As things are changing daily, I hope to keep you all informed and engaged in our mission.
Please accept my apologies that I haven’t been able to do so clearly until now.
First, we have adjusted our operation in many ways to ensure everyone’s safety.
We are currently working with a skeleton crew of volunteers and staff. A staff person is stationed outside the front door evaluating each person who comes to LVIM before they enter the building. Everyone who wishes to enter the building is having their temperature taken and checked for any symptoms. No guests or visitors are allowed in the building. Medications are being delivered to patients by a staff member outside of the building. We have moved many of our patient visits to a telehealth format and are triaging sick patients by phone before making any appointments. We are honoring intake appointments that were already on the books, but we are no longer taking in any more new patients until it is safe to do so. Our ophthalmology clinic is closed until further notice and dental is seeing only emergency cases.
Last week, I asked much of our admin staff to begin working remotely until further notice.
Kathy, Sonia, Ginny, Rebeca, Mary and Caroline have been working hard from their home offices to build the foundations on which we will stand on the other side of this. As they practice social distancing and self-isolation, they are working on the plans LVIM will use to rebound from the implications this will have on our organization. They are raising the money we need to keep caring for our community. Though they are not in the office, their work is important, seen, and valued.
Our team’s health and wellness is my priority.
Without each of you healthy and well, staff and volunteers, we are of no use to the 3,000 patients who rely on us.
That being said, while we have significantly decreased the number of people coming in and out of the building, we are still open to serve our clients. If you would like to pick up a shift, please let Kathy know. We do have work for you. Each day we have many phone calls to make and messages to which to reply, many prescriptions to order, to fill, and to prepare.
However, YOUR HEALTH IS MOST IMPORTANT! Please DO NOT feel badly about staying home, either. We know you value this mission whether you are in the building or at home.
Last week, as I was reflecting on all of this, not just for us at LVIM, but our lives as a whole, I wrote this:
Many of you know that I served our country and our world as a Peace Corps Volunteer in Togo, West Africa from 2002-2004. For 27 months I lived in a place so foreign to me, and I foreign to it.
We struggled together. We worked together. We fought together. We learned together.
We grew together.
That experience, and every single person I met along the way, made me so much of who I am today.
The sudden stop of all of it, around the globe, feels so hopeless.
The sudden isolation at home feels helpless.
And, yet…these words…
Mayi mava looooo – I go. I come.
In my village we said, “Allez Revenir.”
Go…to come back.
Over these days, I have cried a lot. I have cried for the friends I can’t hug and the memories I can’t make in this time. I have cried for our volunteers who are most vulnerable to this vicious virus and cannot be with us during this time. I have cried for my children and what they are missing.

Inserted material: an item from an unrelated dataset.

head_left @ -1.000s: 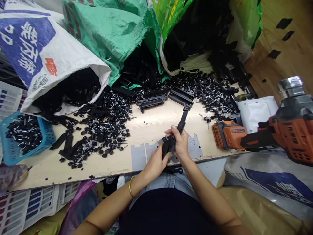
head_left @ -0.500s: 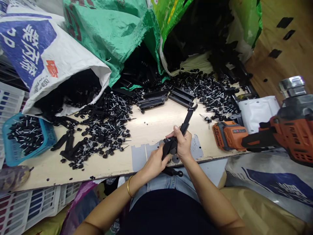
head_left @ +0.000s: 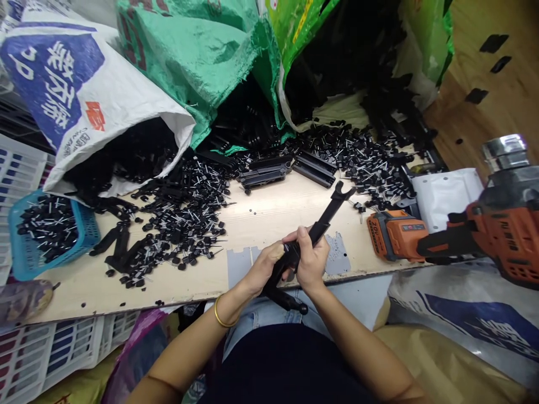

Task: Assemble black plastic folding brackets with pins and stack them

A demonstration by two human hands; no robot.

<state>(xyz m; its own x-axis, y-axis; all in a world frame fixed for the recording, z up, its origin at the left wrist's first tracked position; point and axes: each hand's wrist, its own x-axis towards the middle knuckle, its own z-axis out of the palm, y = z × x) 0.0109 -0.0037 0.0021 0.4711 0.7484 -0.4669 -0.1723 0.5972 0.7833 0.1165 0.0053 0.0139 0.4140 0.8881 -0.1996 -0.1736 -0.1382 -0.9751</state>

But, I also know that going also means we can come back.
So, let’s all go…
so we can come back together.
In many ways, our new normal is a foreign land – at work and at home.

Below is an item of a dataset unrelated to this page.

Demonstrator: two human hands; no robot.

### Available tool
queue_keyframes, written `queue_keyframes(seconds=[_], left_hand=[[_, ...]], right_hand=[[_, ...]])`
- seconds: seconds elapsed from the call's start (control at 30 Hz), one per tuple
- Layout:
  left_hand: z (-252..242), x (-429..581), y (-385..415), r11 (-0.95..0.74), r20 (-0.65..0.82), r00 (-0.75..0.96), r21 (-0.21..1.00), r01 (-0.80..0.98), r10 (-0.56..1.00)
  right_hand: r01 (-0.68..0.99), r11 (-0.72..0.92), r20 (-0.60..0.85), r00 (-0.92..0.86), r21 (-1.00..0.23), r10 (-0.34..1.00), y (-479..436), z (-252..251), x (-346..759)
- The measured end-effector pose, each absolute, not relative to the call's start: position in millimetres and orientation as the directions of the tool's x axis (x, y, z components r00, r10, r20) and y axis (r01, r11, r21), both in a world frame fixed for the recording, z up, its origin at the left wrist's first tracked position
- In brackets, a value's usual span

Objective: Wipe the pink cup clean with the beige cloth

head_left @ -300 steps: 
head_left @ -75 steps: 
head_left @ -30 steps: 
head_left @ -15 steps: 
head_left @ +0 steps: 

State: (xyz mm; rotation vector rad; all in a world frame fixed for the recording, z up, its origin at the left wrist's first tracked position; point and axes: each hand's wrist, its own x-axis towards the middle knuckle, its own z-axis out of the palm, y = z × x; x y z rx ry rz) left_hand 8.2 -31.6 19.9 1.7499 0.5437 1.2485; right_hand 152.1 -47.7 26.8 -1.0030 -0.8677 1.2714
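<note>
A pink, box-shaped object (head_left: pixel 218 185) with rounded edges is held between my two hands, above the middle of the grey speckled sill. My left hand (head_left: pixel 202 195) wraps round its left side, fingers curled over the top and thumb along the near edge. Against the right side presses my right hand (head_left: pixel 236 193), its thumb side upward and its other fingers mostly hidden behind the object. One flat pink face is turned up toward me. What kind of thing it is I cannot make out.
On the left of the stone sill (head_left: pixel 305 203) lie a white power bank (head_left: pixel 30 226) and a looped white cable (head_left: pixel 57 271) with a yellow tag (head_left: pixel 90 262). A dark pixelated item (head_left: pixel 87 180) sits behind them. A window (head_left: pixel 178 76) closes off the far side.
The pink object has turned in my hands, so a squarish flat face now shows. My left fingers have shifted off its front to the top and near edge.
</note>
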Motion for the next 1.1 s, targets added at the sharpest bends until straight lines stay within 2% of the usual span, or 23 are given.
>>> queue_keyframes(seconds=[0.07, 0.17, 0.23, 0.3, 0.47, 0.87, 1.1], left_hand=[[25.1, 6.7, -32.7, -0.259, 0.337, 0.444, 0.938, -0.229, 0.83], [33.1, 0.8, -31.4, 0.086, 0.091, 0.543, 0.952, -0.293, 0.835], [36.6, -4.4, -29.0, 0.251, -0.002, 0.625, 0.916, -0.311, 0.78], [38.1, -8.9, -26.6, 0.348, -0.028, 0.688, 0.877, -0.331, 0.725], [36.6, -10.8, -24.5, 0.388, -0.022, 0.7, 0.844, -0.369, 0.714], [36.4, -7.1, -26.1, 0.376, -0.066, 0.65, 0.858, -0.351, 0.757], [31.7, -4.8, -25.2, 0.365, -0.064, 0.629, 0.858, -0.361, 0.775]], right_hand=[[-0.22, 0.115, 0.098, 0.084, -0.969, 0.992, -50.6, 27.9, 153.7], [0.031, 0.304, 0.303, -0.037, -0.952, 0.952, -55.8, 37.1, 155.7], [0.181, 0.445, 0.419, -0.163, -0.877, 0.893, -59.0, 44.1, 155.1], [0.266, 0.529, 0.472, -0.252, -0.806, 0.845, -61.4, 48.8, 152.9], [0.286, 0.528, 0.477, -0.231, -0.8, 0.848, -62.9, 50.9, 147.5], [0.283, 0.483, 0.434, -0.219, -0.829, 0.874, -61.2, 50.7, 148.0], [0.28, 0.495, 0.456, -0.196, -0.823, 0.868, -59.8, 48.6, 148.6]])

We have had to go away from all that we knew, make many changes, but doing so means we can come
back together, better and stronger.
It is often said that we cannot direct the wind, we can only adjust our sails.

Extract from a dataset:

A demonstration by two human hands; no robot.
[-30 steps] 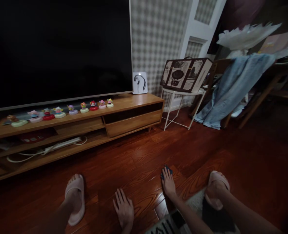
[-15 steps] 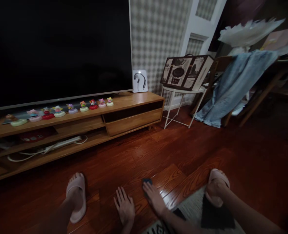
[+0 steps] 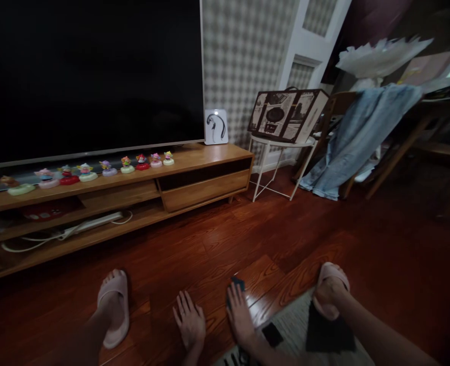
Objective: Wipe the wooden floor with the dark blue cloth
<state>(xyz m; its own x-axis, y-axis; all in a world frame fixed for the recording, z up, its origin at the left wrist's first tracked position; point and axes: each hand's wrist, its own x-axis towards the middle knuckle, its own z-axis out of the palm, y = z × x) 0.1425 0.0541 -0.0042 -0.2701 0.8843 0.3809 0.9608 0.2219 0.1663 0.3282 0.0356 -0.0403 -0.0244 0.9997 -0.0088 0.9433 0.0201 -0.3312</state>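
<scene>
My left hand [image 3: 191, 321] lies flat on the reddish wooden floor [image 3: 205, 249], fingers stretched out and nothing seen in them. To its right, my right hand [image 3: 242, 315] is laid flat over a small dark blue, flat piece [image 3: 238, 282] on the floor. A corner of that piece sticks out past the fingertips, and more of it shows along the hand's left side. The rest is hidden under the fingers, so I cannot tell its kind.
My feet in pale pink slippers [image 3: 123, 305] stand wide on both sides. A grey and black rug [image 3: 289, 317] reaches under the right foot. Ahead are a low wooden TV cabinet [image 3: 205, 190] with several small figurines, and a white side table [image 3: 263, 147] bearing a patterned case [image 3: 286, 114].
My right hand has turned to point more straight ahead, and the dark blue piece under it has shifted slightly right. My left hand stays flat. The view has swung a little to the right.
</scene>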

Thank you for shifting your sails with us to meet the wind. Thank you for being patient with us during these times. Thank you for continuing to show up for our patients, for each other, and for our mission – whether in the clinic or from home.
I am grateful for you,
As we work together to keep our community safe and healthy, LVIM is planning and prepared to face the new normal that lies ahead. We are currently seeing patients, we will just not be accepting NEW patients until further notice.